(Collection entries)
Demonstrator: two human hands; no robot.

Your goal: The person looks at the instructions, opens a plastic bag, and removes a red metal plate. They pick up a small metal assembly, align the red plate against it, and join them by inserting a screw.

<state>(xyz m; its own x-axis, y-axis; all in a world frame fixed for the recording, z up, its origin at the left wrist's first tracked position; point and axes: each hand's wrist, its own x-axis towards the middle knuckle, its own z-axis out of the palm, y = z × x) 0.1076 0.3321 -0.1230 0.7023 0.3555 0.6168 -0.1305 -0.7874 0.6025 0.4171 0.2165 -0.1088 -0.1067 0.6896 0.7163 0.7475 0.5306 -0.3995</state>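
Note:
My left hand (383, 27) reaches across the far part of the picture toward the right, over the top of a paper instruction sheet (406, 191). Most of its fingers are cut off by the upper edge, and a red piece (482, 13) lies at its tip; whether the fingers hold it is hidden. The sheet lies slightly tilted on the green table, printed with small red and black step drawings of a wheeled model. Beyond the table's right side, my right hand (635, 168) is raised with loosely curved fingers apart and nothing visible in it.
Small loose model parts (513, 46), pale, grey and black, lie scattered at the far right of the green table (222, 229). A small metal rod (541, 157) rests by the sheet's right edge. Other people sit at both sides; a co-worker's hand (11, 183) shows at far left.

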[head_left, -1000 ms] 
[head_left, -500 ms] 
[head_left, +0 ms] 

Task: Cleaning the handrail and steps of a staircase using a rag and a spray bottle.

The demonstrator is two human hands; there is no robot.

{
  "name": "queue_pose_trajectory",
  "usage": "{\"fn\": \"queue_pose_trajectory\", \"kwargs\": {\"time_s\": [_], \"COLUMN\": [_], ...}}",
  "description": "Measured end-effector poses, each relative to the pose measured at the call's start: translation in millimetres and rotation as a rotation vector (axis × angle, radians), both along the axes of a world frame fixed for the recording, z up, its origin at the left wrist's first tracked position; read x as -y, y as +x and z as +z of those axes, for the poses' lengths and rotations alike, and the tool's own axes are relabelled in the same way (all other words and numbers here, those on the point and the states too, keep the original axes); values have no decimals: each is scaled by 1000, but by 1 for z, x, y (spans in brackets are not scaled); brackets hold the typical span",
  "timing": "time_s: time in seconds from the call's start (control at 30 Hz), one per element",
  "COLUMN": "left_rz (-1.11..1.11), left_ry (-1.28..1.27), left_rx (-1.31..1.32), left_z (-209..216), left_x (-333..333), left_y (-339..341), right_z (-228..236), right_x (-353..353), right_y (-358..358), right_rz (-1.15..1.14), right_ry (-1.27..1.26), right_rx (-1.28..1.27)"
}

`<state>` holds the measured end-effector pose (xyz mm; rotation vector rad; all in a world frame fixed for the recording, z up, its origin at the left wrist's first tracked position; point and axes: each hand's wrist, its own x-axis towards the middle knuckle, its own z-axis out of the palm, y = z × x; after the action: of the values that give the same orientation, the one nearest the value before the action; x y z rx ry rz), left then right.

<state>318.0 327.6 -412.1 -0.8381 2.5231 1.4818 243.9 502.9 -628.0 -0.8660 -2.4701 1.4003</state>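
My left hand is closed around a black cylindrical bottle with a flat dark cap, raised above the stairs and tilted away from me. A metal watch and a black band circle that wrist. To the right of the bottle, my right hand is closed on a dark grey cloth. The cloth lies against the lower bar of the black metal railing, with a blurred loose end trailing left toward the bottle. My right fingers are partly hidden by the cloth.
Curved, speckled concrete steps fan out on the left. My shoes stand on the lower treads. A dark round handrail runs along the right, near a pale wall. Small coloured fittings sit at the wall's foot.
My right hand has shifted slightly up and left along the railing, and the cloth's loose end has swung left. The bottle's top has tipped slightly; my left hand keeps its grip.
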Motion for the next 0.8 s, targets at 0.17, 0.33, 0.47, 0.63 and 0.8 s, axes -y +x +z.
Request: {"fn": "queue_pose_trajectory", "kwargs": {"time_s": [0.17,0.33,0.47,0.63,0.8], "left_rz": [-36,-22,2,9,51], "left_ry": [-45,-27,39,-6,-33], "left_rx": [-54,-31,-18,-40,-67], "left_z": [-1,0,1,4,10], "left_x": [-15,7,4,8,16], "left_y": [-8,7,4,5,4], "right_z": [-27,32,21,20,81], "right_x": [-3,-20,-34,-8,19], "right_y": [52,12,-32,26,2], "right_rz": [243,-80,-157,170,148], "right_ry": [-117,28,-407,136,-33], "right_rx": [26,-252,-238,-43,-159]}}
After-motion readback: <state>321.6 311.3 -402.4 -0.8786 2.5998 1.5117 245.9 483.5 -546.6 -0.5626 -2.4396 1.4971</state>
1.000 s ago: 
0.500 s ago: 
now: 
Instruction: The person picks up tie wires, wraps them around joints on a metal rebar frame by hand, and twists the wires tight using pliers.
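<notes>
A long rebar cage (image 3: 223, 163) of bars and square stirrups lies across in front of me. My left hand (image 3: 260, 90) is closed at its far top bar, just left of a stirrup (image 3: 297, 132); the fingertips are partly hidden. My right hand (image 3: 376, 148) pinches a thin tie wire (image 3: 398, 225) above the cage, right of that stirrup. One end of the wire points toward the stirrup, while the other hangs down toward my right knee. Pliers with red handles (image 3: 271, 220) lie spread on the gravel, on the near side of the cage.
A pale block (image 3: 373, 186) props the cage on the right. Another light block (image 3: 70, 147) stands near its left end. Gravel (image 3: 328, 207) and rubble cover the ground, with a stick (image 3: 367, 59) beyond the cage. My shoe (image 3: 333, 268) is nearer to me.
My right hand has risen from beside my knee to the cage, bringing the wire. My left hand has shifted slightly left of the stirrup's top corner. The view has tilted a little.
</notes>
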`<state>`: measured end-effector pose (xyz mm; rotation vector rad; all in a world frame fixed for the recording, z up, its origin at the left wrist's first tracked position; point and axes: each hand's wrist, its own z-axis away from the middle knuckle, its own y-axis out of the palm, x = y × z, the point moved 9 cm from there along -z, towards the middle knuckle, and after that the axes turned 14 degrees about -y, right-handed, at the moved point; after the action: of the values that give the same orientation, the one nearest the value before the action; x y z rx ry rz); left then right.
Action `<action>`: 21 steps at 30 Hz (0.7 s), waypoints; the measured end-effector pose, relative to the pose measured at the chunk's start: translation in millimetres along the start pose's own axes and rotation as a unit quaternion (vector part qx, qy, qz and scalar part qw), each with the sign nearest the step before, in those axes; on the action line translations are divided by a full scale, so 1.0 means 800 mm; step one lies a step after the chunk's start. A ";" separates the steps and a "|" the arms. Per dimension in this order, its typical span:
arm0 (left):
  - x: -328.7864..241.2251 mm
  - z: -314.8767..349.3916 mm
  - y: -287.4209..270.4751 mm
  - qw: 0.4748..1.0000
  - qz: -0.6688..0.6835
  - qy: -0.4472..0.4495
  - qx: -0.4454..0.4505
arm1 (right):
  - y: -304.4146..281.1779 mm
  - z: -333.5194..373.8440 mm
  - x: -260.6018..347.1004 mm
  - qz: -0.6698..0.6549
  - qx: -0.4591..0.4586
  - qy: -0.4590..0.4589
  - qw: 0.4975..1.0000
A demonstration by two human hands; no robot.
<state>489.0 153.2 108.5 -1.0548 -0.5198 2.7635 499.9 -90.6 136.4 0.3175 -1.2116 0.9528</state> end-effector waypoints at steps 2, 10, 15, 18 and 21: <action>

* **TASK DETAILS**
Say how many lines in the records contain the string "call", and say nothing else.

* **OUTPUT BELOW**
2